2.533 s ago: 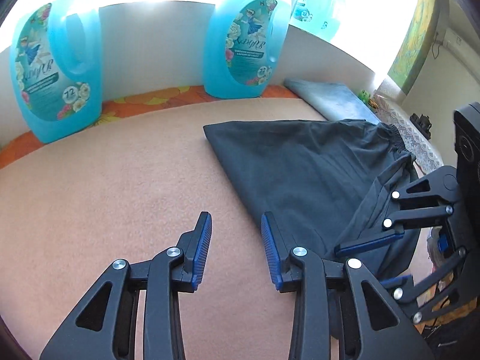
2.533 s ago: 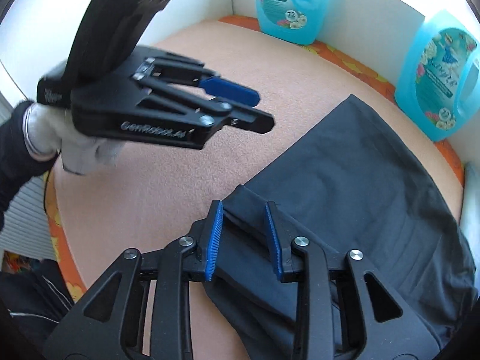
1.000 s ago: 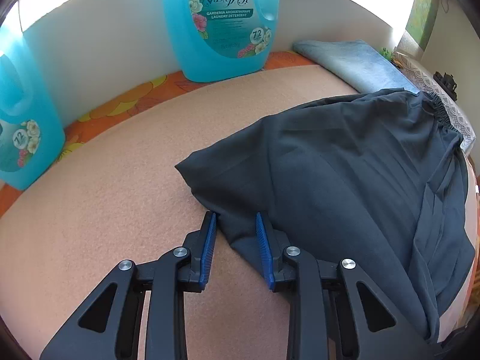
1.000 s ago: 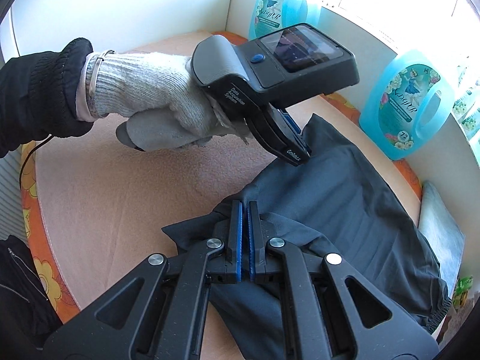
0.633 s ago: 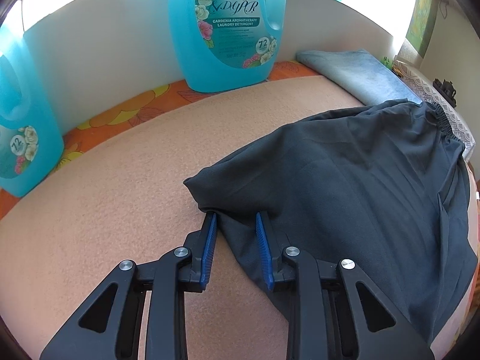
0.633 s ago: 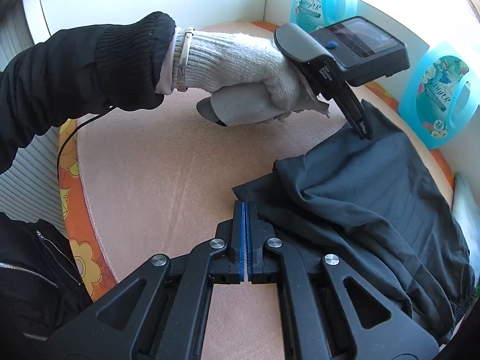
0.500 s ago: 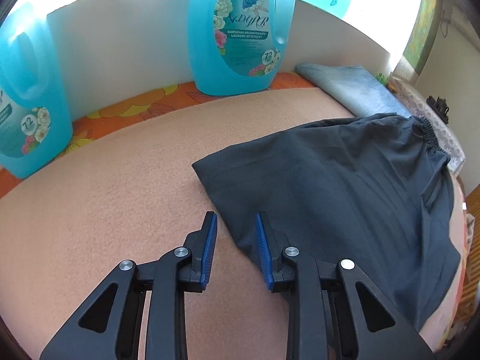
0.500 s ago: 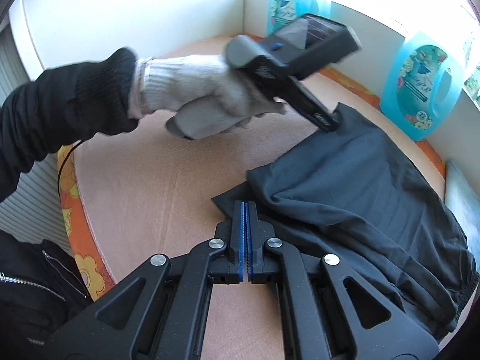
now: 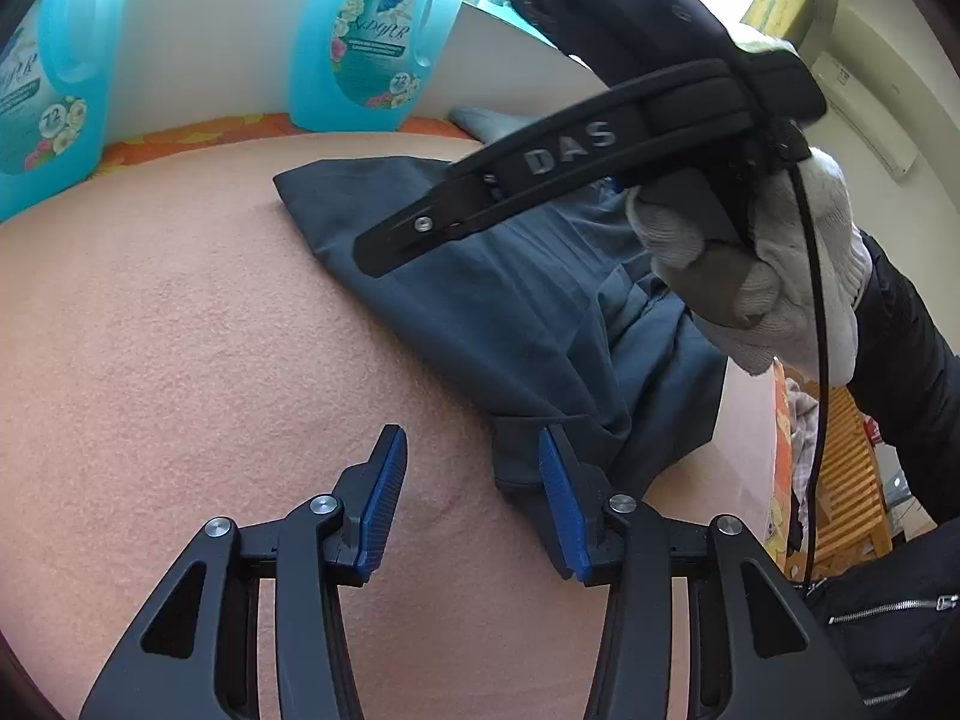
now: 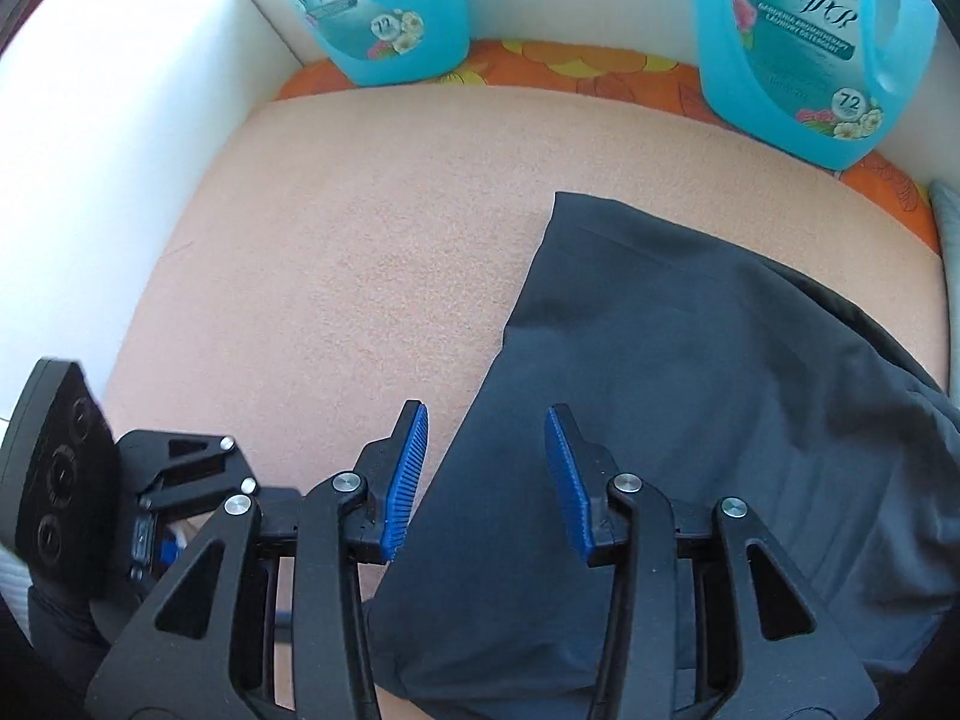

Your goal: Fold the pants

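Note:
The dark grey pants (image 9: 492,312) lie folded on a peach blanket (image 9: 180,330), seen also in the right wrist view (image 10: 690,372). My left gripper (image 9: 471,489) is open and empty over the blanket, its right finger at the pants' near corner. My right gripper (image 10: 486,468) is open and empty, just above the pants' left edge. In the left wrist view the right gripper's body (image 9: 570,156), held by a white-gloved hand (image 9: 768,276), hangs over the pants. The left gripper's body (image 10: 120,498) shows low left in the right wrist view.
Blue detergent jugs (image 9: 378,36) (image 9: 42,78) stand along the white wall; they also show in the right wrist view (image 10: 384,6) (image 10: 798,42). An orange flowered sheet (image 10: 600,69) borders the blanket. A folded light blue cloth (image 9: 486,120) lies behind the pants. A wooden slatted rack (image 9: 852,480) is at right.
My right gripper has opened and let go of the pants' edge. My left gripper has opened wider and drawn back toward the pants' near corner. The pants lie flatter.

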The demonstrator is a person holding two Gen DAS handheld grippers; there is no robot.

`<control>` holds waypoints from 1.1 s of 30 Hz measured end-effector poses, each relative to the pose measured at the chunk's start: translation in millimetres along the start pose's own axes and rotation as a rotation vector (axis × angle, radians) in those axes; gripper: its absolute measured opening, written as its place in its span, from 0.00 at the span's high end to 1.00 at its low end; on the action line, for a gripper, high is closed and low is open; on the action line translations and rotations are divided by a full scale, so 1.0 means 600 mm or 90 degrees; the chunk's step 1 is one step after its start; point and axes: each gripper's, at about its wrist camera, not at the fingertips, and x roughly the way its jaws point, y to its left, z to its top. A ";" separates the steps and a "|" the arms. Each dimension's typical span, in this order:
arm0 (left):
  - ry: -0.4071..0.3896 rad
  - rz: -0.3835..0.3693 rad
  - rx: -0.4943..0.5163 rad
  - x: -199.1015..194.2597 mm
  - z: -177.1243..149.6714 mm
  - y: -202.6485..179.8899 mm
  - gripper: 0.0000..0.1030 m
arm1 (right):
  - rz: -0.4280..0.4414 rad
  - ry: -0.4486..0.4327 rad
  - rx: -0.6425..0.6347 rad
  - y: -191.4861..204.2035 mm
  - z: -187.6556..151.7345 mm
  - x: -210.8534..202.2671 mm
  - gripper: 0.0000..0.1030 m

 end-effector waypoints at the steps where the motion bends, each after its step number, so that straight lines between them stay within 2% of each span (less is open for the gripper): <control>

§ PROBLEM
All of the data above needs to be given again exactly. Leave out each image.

§ WRITTEN ANSWER
2.533 s ago: 
2.533 s ago: 
1.000 s ago: 
1.000 s ago: 
0.633 s ago: 
0.633 s ago: 
0.500 s ago: 
0.500 s ago: 
now: 
now: 

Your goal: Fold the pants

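Note:
The dark grey pants (image 9: 492,312) lie folded on a peach blanket (image 9: 180,330), seen also in the right wrist view (image 10: 690,372). My left gripper (image 9: 471,489) is open and empty over the blanket, its right finger at the pants' near corner. My right gripper (image 10: 486,468) is open and empty, just above the pants' left edge. In the left wrist view the right gripper's body (image 9: 570,156), held by a white-gloved hand (image 9: 768,276), hangs over the pants. The left gripper's body (image 10: 120,498) shows low left in the right wrist view.
Blue detergent jugs (image 9: 378,36) (image 9: 42,78) stand along the white wall; they also show in the right wrist view (image 10: 384,6) (image 10: 798,42). An orange flowered sheet (image 10: 600,69) borders the blanket. A folded light blue cloth (image 9: 486,120) lies behind the pants. A wooden slatted rack (image 9: 852,480) is at right.
My right gripper has opened and let go of the pants' edge. My left gripper has opened wider and drawn back toward the pants' near corner. The pants lie flatter.
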
The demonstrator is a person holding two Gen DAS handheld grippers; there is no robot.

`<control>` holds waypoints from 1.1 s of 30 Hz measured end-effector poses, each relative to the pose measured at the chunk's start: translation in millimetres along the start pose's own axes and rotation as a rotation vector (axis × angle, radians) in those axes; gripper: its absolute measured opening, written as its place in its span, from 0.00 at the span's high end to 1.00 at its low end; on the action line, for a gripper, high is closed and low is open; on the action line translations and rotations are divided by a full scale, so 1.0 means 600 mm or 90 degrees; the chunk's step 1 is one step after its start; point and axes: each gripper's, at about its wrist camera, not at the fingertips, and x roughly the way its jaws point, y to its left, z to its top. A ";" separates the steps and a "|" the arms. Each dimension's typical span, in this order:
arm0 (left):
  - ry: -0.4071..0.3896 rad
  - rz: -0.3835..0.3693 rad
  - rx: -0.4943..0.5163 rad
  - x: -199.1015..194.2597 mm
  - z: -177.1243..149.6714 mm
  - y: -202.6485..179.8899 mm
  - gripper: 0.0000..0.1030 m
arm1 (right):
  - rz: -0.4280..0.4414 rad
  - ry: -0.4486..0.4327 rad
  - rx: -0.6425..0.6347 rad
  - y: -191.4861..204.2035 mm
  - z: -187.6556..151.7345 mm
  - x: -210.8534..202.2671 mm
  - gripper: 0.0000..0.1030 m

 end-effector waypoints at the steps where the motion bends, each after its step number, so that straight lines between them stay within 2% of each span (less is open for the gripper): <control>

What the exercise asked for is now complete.